Digging deeper into the GWAS signal with a little machine learning along the way
Genome Wide Association Studies, or GWAS, have become a standard tool for the discovery of the genetic basis of complex traits. For over a decade, results from GWAS have been used to guide experimentation, marker assisted selection and genetic engineering efforts. But for complex traits where we don’t have huge sample numbers (as with most plant studies!), GWAS outcomes can be very limited by multiple testing correction. Only loci that make it below the magic p-value threshold are deemed interesting. These loci often explain only a small fraction of the trait’s heritability, yet we know intuitively that many causal loci sit just ‘out of reach’. Here I will relate our efforts to relax those thresholds with the goal of reliably obtaining more of the trait genetic architecture. To deal with the peril of increasing false positives, multi-omic data sources such as gene expression and metabolic pathways can be fused into multiplex networks upon which network propagation algorithms tease apart the false positives from the true positives.
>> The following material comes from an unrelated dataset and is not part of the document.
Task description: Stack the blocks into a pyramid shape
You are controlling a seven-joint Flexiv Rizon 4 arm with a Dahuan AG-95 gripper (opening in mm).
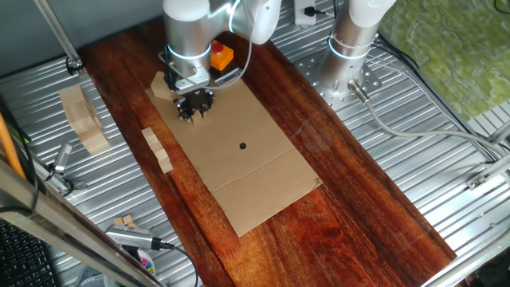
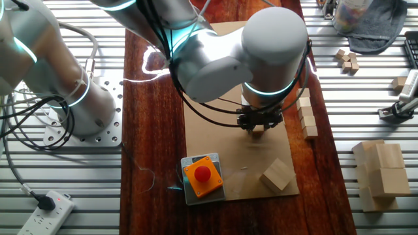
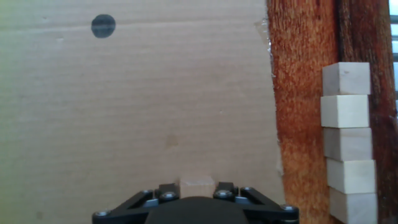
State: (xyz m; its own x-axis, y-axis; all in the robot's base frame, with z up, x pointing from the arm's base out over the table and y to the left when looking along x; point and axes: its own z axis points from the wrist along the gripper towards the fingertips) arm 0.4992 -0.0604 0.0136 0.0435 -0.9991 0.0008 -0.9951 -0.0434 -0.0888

I will demonstrate the process with examples in Arabidopsis and other species.
About the speaker: David is currently a Staff Scientist in the Computational Predictive Biology group at Oak Ridge National Laboratory, Tennessee USA. He specializes in analysing the genomic basis of complex traits to guide crop improvement through breeding and engineering. David received his PhD from the Australian National University’s Research School of Biology in 2017 after an earlier career in computer engineering and mobile game development. David focuses on biological network analysis, where multiple forms of ‘omic data are rendered as network layers and the combined (or Multiplexed) network is jointly traversed by machine learning algorithms such as Random Walks. This provides a platform for knowledge synthesis and discovery from highly complex, interconnected, heterogeneous data — a 21st century solution for a 21st century challenge.